If you want to experience the real Cyprus, forget about the beach hotels and head for the mountains, Paphos Forrest. Here, in the heart of the island, authentic nature, legends and energy await you, which will recharge even those who think they no longer have batteries. And also a sign. Stavros Kykkos, 25 km 12 hours, which does not bode well for those less physically fit.

Inside Island
I turn off at Stavros tis Psokas and head into the heart of the Paphos Forrest. Through Cedar Valley to Kampos and Kykkos Monastery. The E4 main tourist route runs through the whole of Cyprus. The entire route is 254 km long and passes through the most beautiful areas of the non-Turkish part of the island.
It starts in Paphos, passes through the Smigies, Adonis and Aphrodite trails on the Akamas peninsula and continues through Paphos Forrest, Troodos to Larnaka.



Stavros tis Psokas
One of the most beautiful stages of E4 to the Kykkos Monastery starts in Stavros. 26 km and 11 hours. That’s the recommendation and I advise you to believe it. One of the most beautiful trails of my life. A real mountain climb. Not a meter of flat ground. I wouldn’t come here with children and I advise adults to consider their fitness and preparedness. You will climb several thousand meters in altitude.

In Stavros there is a game reserve and beautiful log cabins. I talk to the mountain rescue service and dream of life in these mountains. They laugh. It would pass very quickly. The winter here is really intense. And they say that an old hermit, who retreated here from civilization, still appears in the forests today. Only a few have seen him. Or maybe they just wanted to see him.
Cedar Valley



Cedar Valley is one of the most beautiful valleys in Cyprus, known for its dense forests of cedars, which wave over the hills and create the impression of a fairy-tale world. In season, you can feel the intoxicating scent of resin here, out of season you can feel like an explorer of an unknown land. If you are lucky, you can spot mouflons – wild sheep, which are a symbol of Cypriot nature.
The area offers several great hiking trails. Among the most popular is the Cedar Valley Trail, an easy trail about 4 km long, which will take you through beautiful cedar groves with views of the mountain peaks. For more demanding tourists, there is the Kampos tou Livadiou Trail, which connects Cedar Valley with mountain villages and offers breathtaking scenery.
If you dare to take a longer trek, you can continue along the E4 route, which will take you not only through this valley, but also through other gems of Cypriot nature. Even road bikers can’t deny themselves in the mountains. If you discover Cedar Valley out of season and you are most likely the only living person in the valley.

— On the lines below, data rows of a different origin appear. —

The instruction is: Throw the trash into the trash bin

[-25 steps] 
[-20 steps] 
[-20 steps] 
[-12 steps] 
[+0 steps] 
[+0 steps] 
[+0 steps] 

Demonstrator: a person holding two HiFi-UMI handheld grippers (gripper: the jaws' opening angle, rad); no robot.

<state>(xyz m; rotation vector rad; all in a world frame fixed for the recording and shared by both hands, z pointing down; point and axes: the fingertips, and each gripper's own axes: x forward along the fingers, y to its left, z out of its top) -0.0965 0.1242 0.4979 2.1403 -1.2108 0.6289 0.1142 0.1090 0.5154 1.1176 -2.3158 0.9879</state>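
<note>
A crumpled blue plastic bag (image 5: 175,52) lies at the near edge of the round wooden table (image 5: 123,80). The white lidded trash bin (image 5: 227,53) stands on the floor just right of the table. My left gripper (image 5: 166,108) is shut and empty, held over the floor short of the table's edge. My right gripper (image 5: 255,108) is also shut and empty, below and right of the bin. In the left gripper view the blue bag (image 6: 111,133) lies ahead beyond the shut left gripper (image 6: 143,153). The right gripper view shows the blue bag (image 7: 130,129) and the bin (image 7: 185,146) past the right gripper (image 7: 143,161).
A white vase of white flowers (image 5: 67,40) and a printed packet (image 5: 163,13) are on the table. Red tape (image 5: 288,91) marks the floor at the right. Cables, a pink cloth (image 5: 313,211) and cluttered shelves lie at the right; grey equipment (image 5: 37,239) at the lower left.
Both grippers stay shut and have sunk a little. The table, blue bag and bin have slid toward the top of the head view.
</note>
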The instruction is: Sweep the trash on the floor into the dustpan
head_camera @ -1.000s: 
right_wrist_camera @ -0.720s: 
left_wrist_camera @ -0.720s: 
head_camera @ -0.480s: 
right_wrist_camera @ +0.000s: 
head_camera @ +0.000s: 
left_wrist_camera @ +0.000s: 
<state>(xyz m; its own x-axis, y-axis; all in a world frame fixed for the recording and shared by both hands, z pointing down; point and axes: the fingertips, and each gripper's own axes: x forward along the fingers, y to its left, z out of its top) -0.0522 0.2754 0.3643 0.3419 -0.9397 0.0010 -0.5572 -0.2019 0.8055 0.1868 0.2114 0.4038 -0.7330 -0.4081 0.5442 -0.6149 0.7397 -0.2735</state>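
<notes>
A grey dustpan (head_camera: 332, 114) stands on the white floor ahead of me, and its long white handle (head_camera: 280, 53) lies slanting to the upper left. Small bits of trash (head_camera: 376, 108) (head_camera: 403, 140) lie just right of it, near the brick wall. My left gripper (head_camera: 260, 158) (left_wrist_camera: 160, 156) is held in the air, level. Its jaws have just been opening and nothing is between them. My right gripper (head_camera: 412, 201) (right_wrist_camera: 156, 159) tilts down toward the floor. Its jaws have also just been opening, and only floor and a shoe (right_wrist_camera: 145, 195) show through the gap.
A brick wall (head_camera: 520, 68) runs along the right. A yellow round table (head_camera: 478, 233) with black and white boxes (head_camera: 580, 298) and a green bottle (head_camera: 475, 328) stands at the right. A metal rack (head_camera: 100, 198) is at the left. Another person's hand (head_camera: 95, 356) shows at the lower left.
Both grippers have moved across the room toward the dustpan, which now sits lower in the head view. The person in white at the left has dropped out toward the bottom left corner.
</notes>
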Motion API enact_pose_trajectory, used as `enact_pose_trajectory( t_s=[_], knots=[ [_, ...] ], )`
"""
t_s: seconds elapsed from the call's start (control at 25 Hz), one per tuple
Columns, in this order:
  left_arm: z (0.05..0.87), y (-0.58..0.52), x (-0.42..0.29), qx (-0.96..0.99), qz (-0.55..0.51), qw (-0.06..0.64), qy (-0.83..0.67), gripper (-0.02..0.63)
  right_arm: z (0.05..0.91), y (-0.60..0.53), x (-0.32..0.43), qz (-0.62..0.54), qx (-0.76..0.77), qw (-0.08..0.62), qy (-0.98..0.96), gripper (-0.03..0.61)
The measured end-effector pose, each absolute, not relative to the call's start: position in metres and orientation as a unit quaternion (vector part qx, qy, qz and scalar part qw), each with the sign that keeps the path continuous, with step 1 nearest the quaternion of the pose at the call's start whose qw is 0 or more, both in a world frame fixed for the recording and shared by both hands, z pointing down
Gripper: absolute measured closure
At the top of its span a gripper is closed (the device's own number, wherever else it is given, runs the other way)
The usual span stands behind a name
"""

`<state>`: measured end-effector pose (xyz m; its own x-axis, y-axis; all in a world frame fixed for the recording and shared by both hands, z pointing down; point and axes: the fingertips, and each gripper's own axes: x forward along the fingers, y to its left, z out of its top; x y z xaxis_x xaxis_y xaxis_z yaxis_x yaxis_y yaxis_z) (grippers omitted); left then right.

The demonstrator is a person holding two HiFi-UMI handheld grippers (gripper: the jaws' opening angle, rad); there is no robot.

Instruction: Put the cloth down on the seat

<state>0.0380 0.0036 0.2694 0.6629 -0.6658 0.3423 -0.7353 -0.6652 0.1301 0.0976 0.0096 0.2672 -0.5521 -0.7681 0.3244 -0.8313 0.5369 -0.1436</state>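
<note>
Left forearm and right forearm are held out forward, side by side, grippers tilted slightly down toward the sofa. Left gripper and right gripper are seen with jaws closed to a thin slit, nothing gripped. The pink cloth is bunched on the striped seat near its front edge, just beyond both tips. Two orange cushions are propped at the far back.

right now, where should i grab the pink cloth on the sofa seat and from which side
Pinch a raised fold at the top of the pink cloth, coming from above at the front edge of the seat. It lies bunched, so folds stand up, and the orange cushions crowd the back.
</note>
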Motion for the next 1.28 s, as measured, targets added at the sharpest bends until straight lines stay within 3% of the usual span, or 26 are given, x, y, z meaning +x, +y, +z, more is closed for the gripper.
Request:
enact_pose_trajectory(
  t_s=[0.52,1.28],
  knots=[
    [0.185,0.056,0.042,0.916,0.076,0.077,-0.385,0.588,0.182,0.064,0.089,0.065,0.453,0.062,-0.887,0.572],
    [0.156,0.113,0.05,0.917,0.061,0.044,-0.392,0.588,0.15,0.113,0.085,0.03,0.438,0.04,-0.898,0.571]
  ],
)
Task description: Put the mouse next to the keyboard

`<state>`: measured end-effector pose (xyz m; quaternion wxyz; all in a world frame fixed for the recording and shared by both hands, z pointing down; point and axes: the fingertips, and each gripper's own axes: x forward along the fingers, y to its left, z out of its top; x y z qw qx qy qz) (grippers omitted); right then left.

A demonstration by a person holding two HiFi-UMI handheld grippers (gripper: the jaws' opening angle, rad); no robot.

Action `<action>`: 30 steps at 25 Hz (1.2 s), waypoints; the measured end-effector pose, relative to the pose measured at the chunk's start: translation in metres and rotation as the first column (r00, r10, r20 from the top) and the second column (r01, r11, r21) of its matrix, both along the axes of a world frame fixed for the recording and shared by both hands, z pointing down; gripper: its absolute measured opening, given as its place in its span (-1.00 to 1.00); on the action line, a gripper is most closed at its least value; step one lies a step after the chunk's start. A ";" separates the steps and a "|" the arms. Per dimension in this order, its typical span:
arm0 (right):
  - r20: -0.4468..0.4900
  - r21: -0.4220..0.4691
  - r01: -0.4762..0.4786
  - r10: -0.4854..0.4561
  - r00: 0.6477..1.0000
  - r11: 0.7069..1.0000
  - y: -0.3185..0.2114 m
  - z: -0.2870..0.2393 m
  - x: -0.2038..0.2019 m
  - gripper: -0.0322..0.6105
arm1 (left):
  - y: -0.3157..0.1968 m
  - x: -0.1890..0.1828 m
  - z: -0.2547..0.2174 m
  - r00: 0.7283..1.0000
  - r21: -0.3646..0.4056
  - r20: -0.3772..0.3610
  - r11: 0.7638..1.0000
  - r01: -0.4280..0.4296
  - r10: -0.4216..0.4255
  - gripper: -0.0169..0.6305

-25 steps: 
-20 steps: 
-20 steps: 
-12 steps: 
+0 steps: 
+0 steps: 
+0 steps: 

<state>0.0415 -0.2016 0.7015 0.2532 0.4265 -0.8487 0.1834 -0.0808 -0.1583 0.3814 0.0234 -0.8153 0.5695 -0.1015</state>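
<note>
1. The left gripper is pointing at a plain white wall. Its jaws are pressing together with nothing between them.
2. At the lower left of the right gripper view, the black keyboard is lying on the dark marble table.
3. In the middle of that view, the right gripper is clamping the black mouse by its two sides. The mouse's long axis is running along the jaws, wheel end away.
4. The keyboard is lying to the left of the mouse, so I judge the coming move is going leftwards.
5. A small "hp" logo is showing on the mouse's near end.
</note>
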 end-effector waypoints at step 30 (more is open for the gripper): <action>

The ascent to Kykkos is not so much about fitness as it is about morale and will. Beautiful 2400 meters of altitude to something over 26 km. However, the number of hills (up and down) is on your side. If you decide to turn around and go back within the bounds of common sense, you may end up worse than those who made it to the finish. It’s cold here. Really cold. People are bathing down below and it’s around zero here. Something rustles somewhere in the bushes. I take it for a forest animal, but then I remember the Cypriot legends about lost souls that wander here.
Kykkos Monastery



The monastery will amaze and delight you at the same time. It will amaze you with its dominance in the mountains at the very end of the world. You will be pleased that you are here and the entrance is conditional on being covered in a monastic habit. And it’s warm. Like my mom’s dressing gown. Really warm. If you are frozen, hungry, cold to the point of shivering, you will be happy to put on not one, but even two.


What were the monks looking for so high in the mountains? Peace. Nothing has changed, only the time has accelerated even more. Comfort, convenience, civilization, but also commerce, hustle and bustle, information smog and chaos. Maybe these monks understood something that we are only just looking for.
Return to reality
I don’t return to my AirBnB house until late at night. Before that, I have a few beers with the Stavroses. Yes, the one on the left is called Stavros and the one on the right is also Stavros. Exhausted from fatigue but happy. That’s what I call an intense day.



In the morning, I hung my washed merino shirt in the yard. It should be dry. It was. And also torn. After four days, the local dogs like me so much that they can’t stand it if I leave them alone. At least they tore up what stank of me. It was an expensive, functional, branded merino shirt. They had taste.
The trails in Paphos Forrest and Troodos have once again convinced me that the most beautiful and authentic things can be found when you leave the sunbeds by the sea, the comfort of hotels and official tourist attractions. And if you are lucky, you may even meet that hermit.